GIORNO DELLA MEMORIA. Ottant’anni dopo la promulgazione delle leggi razziali. Un libro (casa editrice Giuntina) e tredici racconti. Una delle autrici ospite del Centro Donna a Livorno

Libri & Fumetti, Livorno

1938. Storia, Racconto, Memoria. A 80 anni dalla promulgazione delle “leggi razziali”, scrittori e storici si incontrano in un volume della casa editrice Giuntina, che raccoglie, con lo spirito di un esperimento, tredici racconti ispirati da documenti ed eventi reali legati alla persecuzione dei diritti da parte del regime fascista. Mercoledì 23 gennaio 2019 alle ore 17 al Centro Donna di via Strozzi 3 a Livorno (Comune di Livorno, Associazione Evelina De  Magistris, Anni provinciale, Comunità Ebraica livornese, Anppia provinciale). Interviene una delle autrici, Vanessa Roghi.

1938-coperta

Pensando a un futuro prossimo in cui la memoria non sarà più trasmessa dai testimoni diretti ed esplorando quella linea di confine lungo la quale storia, racconto e ricordo possono interagire, questi testi, che coinvolgono e commuovono il lettore, aspirano nel loro insieme ad essere un laboratorio che stimoli riflessioni inedite sul futuro della Memoria stessa. I racconti di questa antologia costituiscono anche un monito contro il risorgere dell’intolleranza nella nostra società e contro ogni futura forma di discriminazione delle minoranze e dei più deboli.

Vanessa Roghi è una storica del tempo presente e ricercatrice indipendente. Fa ricerca sulla storia della cultura: ha scritto di donne e preti, di Manzoni e Le Monnier, di diritto degli autori e della fatica di guadagnarsi da vivere con la scrittura.

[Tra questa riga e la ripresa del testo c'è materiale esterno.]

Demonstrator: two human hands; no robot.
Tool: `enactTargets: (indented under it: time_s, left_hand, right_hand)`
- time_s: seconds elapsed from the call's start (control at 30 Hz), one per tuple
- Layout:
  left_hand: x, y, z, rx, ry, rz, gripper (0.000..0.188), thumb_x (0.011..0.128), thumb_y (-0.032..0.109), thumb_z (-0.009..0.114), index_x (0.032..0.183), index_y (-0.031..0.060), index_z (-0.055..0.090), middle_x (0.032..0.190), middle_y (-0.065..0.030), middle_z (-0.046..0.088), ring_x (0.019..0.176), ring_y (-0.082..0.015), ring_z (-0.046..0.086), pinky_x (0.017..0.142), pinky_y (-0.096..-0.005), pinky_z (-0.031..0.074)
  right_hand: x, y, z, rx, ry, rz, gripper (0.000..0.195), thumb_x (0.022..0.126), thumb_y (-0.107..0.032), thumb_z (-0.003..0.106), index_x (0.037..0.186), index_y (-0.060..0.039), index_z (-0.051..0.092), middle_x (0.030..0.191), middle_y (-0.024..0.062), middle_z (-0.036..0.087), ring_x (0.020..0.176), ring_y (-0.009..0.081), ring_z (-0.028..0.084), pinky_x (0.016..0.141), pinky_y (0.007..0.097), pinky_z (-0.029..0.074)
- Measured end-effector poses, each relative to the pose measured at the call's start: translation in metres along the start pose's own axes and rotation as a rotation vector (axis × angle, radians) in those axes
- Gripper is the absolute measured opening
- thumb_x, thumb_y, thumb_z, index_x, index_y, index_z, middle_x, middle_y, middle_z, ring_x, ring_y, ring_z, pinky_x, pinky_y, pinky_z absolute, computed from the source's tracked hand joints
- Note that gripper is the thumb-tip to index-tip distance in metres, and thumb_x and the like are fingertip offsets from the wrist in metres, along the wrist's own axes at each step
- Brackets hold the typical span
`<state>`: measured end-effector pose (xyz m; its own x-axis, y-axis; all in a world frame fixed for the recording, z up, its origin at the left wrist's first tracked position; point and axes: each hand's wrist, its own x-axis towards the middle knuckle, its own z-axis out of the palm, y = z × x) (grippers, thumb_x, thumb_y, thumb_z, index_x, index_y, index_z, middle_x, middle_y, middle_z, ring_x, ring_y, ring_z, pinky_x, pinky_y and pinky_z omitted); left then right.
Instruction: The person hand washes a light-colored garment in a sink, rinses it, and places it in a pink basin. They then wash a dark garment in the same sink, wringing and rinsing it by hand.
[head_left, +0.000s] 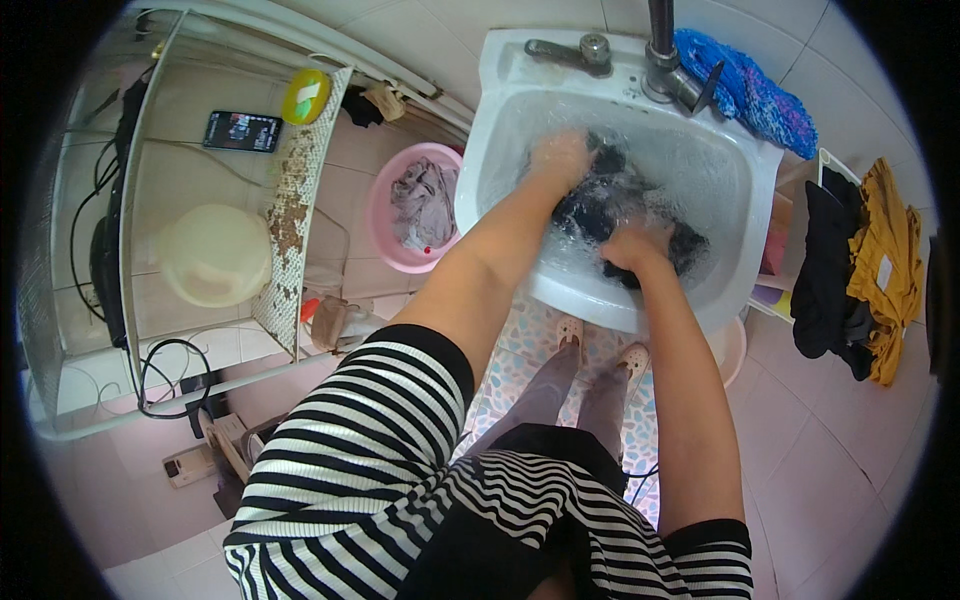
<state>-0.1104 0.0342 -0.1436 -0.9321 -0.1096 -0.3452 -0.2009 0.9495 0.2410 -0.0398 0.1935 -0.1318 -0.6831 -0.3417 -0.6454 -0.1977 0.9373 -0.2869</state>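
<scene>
A dark wet cloth (600, 199) lies bunched in the water of a white sink (592, 304). My left hand (562, 159) holds its far left end, fingers partly under the water. Nearer to me, my right hand (637, 244) grips the lower right part of the same cloth. Splashes and bubbles blur the fingertips and hide some of the fabric. Behind the basin stand a tap handle (595, 49) and a metal faucet (667, 75).
Left of the sink, a pink basin (379, 217) contains greyish clothing (424, 202). A rusty-edged shelf (289, 202) bears a phone (243, 131), a yellow soap dish (306, 96) and a pale bowl (215, 255). A blue cloth (750, 94) drapes over the back right corner; black (825, 262) and mustard garments (885, 262) hang at right.
</scene>
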Motion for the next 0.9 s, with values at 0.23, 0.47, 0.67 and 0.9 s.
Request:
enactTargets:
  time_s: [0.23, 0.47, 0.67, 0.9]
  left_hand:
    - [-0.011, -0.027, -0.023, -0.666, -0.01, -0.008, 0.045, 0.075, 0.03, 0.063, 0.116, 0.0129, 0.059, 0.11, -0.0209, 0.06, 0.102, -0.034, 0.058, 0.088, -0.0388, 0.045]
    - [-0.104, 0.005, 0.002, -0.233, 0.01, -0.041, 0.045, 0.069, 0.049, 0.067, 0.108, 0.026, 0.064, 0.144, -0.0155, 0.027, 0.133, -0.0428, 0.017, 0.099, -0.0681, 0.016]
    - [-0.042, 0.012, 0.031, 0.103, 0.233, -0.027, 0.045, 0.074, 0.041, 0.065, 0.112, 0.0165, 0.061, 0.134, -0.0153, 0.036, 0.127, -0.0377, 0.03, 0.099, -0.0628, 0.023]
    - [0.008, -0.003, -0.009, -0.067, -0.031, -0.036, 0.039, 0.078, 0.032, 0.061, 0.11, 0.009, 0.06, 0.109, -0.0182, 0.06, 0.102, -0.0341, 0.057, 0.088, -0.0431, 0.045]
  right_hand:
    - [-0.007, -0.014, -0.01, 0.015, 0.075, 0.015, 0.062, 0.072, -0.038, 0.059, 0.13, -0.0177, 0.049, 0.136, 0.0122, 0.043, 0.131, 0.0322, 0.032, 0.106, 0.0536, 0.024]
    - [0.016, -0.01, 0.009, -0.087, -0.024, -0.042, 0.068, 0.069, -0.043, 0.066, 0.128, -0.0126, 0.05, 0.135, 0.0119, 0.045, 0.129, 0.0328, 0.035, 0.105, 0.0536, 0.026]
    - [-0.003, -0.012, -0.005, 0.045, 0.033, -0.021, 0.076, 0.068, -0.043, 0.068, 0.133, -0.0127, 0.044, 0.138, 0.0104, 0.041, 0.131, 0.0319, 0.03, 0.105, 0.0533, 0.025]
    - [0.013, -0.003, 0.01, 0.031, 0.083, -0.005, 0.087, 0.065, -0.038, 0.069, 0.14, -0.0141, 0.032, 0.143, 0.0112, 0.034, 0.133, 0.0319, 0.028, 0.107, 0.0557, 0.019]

Ma il suo amore più grande è la storia della scuola. I suoi ultimi saggi sono “La lettera sovversiva” (Laterza 2016) e “Piccola città” (Laterza 2018). Le piace pensare che l’immaginario storico possa avere un posto nel dibattito storiografico, fa di tutto per portarcelo. Ha insegnato per anni alla Sapienza ma poi ha smesso. Fa documentari di storia per Rai Tre. Ha due figlie che si chiamano Alice e Anita. Pensava che dopo Nick Drake e Fabrizio De Andrè la musica avesse poco da dire, poi meno male sono arrivati i Radiohead.